At the ripe old age of seven, Kelso is planning to retire. But the richest horse in history (total winnings: $1,900,000) aims to keep busy, says his owner, Mrs. Richard C. du Pont, 50, of the Delaware clan. Accepting a couple of trophies for him at a Thoroughbred Racing Association meeting in Manhattan, she said: "Kelso would like to help guarantee the welfare of future generations of horses." Since he is a gelding, he will do that by making fund-raising appearances for veterinary research.
Wearing shoes, stockings, a back brace and pajamas, Teddy Kennedy, 32, inched off his orthopedic bed in Boston's New England Baptist Hospital, then took his first steps since he broke his back in a plane crash last June. He walked ten feet, but the effort was so great that he could only grin and nod thanks to his doctors. Nonetheless, the junior Senator from Massachusetts swore afterward that he will walk out of the hospital in time to spend Christmas with his family in Palm Beach.

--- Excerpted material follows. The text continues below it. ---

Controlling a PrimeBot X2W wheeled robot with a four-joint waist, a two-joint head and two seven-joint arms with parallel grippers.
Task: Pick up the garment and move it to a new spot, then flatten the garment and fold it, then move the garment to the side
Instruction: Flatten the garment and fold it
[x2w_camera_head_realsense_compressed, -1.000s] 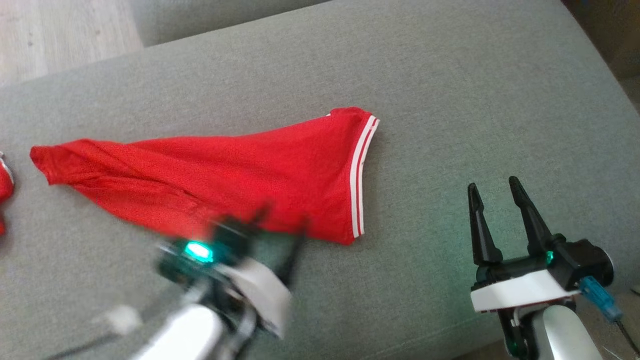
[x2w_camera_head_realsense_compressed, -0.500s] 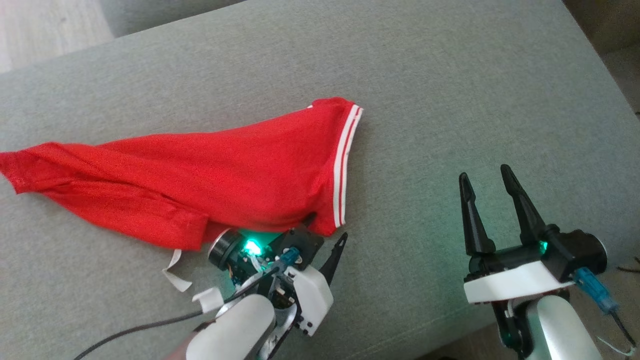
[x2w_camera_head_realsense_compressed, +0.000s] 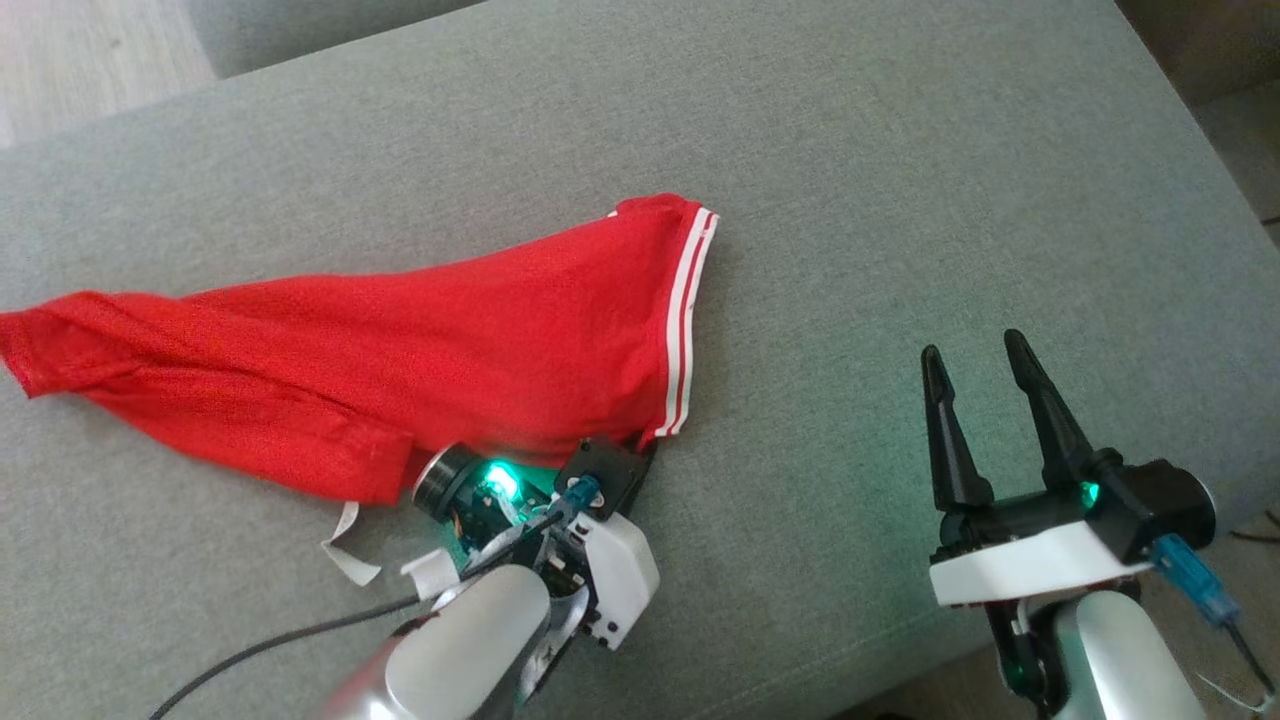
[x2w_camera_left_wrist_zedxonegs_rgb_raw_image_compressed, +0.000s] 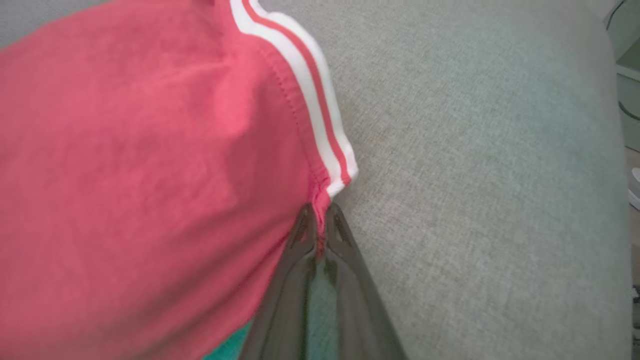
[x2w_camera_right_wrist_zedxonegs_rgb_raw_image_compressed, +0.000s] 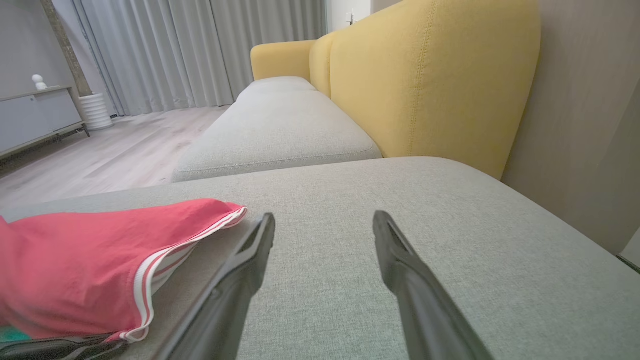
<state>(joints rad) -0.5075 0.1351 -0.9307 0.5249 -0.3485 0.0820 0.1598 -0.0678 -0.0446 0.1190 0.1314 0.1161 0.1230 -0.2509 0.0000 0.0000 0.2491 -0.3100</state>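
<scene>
The red garment (x2w_camera_head_realsense_compressed: 400, 350) lies crumpled in a long wedge on the grey sofa cushion (x2w_camera_head_realsense_compressed: 900, 200), its white-striped hem at the right end. My left gripper (x2w_camera_head_realsense_compressed: 645, 452) sits at the near right corner of that hem. In the left wrist view its two fingers (x2w_camera_left_wrist_zedxonegs_rgb_raw_image_compressed: 300, 235) are pressed together on a pinch of red cloth just below the stripes of the garment (x2w_camera_left_wrist_zedxonegs_rgb_raw_image_compressed: 150, 175). My right gripper (x2w_camera_head_realsense_compressed: 972, 345) stands open over bare cushion to the right, apart from the garment. Between its spread fingers, my right gripper (x2w_camera_right_wrist_zedxonegs_rgb_raw_image_compressed: 325, 216) holds nothing; the garment (x2w_camera_right_wrist_zedxonegs_rgb_raw_image_compressed: 90, 255) lies to its left.
A white strip of tape or label (x2w_camera_head_realsense_compressed: 345, 555) and a dark cable (x2w_camera_head_realsense_compressed: 270, 645) trail beside my left arm. A yellow sofa back (x2w_camera_right_wrist_zedxonegs_rgb_raw_image_compressed: 425, 75) rises behind the cushion. Wooden floor (x2w_camera_head_realsense_compressed: 80, 60) lies beyond the far left; the cushion's front edge runs near my right arm.
My left gripper came in to the garment's near hem corner with fingers apart, then shut on the cloth. The head camera shifted slightly. The right gripper kept its place.
</scene>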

As the barracks-room balladeer who found oompah in Empah, he was famed at 25 from Mafeking to Mandalay. But in the eyes of his parents, young Rudyard Kipling was a light that seemed likely to fail. To his mother Alice, he had "a great deal that is feminine in his nature." His father, John Lockwood Kipling, a museum director in India, summoned Ruddy from school in England at 17 in hopes that working as a reporter on a Lahore newspaper might stiffen his spine. In a series of 14 letters to the boy's headmaster in Devonshire, Papa Kipling grumped: "I don't think he is of the stuff to resist temptation. Journalism seems invented for such desultory souls." Far from desultory was the bidding in London last week, where the Ruddy correspondence sold for a red-blooded $12,600.